WHAT YOU HAVE TO DO:
Write out the material in full, matching each line exactly.
··· TASK MATERIAL ···
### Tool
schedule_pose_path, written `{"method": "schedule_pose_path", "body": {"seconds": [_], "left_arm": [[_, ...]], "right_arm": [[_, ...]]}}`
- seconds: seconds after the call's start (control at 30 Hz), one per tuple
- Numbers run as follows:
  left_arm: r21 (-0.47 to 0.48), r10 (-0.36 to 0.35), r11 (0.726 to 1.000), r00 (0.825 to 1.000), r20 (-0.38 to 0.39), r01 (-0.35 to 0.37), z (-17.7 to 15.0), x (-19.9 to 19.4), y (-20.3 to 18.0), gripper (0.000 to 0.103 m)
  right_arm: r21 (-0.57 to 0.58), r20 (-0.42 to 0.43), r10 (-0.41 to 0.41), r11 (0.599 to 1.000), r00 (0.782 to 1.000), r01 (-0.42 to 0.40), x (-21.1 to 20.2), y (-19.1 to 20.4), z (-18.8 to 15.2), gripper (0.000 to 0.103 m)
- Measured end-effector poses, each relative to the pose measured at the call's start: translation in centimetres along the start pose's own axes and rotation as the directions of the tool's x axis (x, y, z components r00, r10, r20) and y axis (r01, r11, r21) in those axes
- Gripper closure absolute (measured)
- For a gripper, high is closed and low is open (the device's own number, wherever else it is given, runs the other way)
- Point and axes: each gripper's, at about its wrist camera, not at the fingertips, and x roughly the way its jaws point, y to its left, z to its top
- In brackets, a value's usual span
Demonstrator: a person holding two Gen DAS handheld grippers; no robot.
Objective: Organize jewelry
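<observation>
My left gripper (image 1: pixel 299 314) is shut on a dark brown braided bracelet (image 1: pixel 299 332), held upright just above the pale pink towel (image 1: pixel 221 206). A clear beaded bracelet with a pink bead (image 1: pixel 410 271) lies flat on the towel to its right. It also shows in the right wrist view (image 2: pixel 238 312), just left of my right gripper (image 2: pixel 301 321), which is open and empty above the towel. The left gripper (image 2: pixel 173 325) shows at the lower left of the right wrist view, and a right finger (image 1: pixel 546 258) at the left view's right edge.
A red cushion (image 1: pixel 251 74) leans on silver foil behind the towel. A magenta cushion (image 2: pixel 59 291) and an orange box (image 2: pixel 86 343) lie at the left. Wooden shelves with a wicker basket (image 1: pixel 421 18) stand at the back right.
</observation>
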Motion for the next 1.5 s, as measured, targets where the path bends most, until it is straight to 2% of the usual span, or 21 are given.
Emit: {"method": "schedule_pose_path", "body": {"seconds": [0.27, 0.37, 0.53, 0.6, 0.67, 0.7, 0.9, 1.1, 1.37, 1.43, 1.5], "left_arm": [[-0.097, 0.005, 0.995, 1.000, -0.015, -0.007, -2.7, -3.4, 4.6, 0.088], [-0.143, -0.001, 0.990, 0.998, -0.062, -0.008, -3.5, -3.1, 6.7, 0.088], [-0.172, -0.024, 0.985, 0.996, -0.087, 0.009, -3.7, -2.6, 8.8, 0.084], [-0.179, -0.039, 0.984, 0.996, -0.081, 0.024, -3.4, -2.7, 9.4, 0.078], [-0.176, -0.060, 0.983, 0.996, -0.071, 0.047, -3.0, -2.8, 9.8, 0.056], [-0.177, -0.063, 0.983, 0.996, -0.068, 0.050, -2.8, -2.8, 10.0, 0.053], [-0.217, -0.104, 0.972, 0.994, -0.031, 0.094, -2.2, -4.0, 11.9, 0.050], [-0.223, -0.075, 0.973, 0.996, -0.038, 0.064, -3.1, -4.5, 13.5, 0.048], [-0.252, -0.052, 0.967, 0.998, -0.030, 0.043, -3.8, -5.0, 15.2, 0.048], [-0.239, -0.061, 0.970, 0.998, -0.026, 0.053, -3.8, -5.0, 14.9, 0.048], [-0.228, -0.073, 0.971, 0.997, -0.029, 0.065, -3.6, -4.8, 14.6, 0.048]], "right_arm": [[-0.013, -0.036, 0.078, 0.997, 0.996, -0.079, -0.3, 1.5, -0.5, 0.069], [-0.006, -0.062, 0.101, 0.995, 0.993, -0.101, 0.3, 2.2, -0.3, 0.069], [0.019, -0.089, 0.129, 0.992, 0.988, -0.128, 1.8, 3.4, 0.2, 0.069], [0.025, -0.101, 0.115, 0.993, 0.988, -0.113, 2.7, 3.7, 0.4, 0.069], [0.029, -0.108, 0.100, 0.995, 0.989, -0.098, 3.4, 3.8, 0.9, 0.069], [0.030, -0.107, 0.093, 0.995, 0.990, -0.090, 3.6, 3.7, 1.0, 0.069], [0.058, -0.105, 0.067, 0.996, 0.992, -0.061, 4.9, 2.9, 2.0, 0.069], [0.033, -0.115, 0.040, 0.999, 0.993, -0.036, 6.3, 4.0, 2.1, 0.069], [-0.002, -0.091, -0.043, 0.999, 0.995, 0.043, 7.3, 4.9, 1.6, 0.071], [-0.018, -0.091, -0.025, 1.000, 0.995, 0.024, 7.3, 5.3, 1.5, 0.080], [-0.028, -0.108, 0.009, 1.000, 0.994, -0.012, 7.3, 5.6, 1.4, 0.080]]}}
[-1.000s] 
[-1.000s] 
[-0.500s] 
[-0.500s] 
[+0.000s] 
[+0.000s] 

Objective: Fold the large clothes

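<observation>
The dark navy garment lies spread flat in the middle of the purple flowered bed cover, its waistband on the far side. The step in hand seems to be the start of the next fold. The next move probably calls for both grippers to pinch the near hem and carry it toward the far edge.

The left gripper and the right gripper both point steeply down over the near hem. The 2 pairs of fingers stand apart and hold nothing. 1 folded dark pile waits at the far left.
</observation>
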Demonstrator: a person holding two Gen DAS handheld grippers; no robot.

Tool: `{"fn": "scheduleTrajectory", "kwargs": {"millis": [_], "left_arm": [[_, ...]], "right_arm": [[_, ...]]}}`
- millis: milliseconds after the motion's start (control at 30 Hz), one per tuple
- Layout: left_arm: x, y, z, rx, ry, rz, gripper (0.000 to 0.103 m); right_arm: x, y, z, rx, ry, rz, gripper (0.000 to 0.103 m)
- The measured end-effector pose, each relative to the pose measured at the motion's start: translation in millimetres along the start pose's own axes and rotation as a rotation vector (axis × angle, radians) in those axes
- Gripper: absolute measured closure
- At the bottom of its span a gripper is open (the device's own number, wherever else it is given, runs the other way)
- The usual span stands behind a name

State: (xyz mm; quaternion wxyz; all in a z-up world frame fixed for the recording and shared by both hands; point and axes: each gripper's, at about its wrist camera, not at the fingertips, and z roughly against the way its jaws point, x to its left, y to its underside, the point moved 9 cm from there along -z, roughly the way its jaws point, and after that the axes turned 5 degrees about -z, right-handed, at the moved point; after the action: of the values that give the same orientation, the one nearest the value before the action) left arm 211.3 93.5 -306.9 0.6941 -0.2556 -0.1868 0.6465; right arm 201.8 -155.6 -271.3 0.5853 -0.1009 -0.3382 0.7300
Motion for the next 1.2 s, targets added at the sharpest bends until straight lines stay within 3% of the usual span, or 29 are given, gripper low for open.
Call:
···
RESPONSE BELOW:
### Tool
schedule_pose_path, written `{"method": "schedule_pose_path", "body": {"seconds": [_], "left_arm": [[_, ...]], "right_arm": [[_, ...]]}}`
- seconds: seconds after the call's start (control at 30 Hz), one per tuple
- Numbers run as follows:
  left_arm: r21 (-0.47 to 0.48), r10 (-0.36 to 0.35), r11 (0.726 to 1.000), r00 (0.825 to 1.000), r20 (-0.38 to 0.39), r01 (-0.35 to 0.37), z (-17.7 to 15.0), x (-19.9 to 19.4), y (-20.3 to 18.0), gripper (0.000 to 0.103 m)
  right_arm: r21 (-0.57 to 0.58), r20 (-0.42 to 0.43), r10 (-0.41 to 0.41), r11 (0.599 to 1.000), r00 (0.782 to 1.000), r01 (-0.42 to 0.40), x (-21.1 to 20.2), y (-19.1 to 20.4), z (-18.8 to 15.2), gripper (0.000 to 0.103 m)
- Measured end-effector poses, each relative to the pose measured at the call's start: translation in centimetres along the start pose's own axes and rotation as the directions of the tool's x axis (x, y, z components r00, r10, r20) and y axis (r01, r11, r21) in those axes
- Gripper closure absolute (measured)
- For a gripper, high is closed and low is open (the device's own number, wherever else it is given, runs the other way)
- Point and axes: each gripper's, at about its wrist camera, not at the fingertips, and x roughly the way its jaws point, y to its left, z to its top
- In brackets, a value's usual span
Demonstrator: a person holding two Gen DAS handheld grippers; no robot.
Objective: Organize jewelry
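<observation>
My left gripper (image 1: pixel 299 314) is shut on a dark brown braided bracelet (image 1: pixel 299 332), held upright just above the pale pink towel (image 1: pixel 221 206). A clear beaded bracelet with a pink bead (image 1: pixel 410 271) lies flat on the towel to its right. It also shows in the right wrist view (image 2: pixel 238 312), just left of my right gripper (image 2: pixel 301 321), which is open and empty above the towel. The left gripper (image 2: pixel 173 325) shows at the lower left of the right wrist view, and a right finger (image 1: pixel 546 258) at the left view's right edge.
A red cushion (image 1: pixel 251 74) leans on silver foil behind the towel. A magenta cushion (image 2: pixel 59 291) and an orange box (image 2: pixel 86 343) lie at the left. Wooden shelves with a wicker basket (image 1: pixel 421 18) stand at the back right.
</observation>
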Motion for the next 1.5 s, as measured, targets where the path bends most, until it is straight to 2% of the usual span, or 21 are given.
Emit: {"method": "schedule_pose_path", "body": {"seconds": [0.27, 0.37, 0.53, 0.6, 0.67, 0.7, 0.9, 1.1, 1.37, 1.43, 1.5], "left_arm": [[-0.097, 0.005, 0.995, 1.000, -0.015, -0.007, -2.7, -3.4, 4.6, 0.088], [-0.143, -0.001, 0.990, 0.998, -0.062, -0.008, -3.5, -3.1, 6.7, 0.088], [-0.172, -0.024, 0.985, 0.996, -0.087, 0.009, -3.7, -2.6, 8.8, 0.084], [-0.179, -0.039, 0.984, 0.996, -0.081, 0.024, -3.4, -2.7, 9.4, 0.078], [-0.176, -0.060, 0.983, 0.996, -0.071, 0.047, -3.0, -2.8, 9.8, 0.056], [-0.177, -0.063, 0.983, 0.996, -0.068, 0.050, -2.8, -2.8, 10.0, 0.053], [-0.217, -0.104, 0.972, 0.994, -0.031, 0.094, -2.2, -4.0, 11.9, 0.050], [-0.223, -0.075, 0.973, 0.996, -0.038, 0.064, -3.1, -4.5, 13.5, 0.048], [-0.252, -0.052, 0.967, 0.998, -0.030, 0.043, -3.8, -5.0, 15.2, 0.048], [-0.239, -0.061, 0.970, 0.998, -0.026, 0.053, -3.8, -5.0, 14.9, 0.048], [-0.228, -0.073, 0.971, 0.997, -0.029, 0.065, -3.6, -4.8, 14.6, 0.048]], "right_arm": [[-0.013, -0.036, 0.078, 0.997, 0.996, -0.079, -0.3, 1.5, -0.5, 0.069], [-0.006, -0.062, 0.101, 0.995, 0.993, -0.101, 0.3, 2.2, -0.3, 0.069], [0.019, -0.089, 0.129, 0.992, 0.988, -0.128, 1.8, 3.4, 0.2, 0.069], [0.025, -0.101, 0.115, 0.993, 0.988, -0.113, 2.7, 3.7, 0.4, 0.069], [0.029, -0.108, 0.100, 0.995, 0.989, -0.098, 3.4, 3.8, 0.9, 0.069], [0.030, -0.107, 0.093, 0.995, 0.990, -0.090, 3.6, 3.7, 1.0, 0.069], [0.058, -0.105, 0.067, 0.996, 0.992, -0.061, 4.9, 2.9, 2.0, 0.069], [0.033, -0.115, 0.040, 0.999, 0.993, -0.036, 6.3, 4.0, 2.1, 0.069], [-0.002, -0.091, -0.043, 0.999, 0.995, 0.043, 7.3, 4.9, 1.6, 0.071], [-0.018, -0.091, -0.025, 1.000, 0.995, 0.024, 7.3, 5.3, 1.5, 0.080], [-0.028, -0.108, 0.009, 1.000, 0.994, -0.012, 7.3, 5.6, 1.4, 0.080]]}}
[-1.000s] 
[-1.000s] 
[-0.500s] 
[-0.500s] 
[+0.000s] 
[+0.000s] 

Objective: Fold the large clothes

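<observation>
The dark navy garment lies spread flat in the middle of the purple flowered bed cover, its waistband on the far side. The step in hand seems to be the start of the next fold. The next move probably calls for both grippers to pinch the near hem and carry it toward the far edge.

The left gripper and the right gripper both point steeply down over the near hem. The 2 pairs of fingers stand apart and hold nothing. 1 folded dark pile waits at the far left.
</observation>
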Demonstrator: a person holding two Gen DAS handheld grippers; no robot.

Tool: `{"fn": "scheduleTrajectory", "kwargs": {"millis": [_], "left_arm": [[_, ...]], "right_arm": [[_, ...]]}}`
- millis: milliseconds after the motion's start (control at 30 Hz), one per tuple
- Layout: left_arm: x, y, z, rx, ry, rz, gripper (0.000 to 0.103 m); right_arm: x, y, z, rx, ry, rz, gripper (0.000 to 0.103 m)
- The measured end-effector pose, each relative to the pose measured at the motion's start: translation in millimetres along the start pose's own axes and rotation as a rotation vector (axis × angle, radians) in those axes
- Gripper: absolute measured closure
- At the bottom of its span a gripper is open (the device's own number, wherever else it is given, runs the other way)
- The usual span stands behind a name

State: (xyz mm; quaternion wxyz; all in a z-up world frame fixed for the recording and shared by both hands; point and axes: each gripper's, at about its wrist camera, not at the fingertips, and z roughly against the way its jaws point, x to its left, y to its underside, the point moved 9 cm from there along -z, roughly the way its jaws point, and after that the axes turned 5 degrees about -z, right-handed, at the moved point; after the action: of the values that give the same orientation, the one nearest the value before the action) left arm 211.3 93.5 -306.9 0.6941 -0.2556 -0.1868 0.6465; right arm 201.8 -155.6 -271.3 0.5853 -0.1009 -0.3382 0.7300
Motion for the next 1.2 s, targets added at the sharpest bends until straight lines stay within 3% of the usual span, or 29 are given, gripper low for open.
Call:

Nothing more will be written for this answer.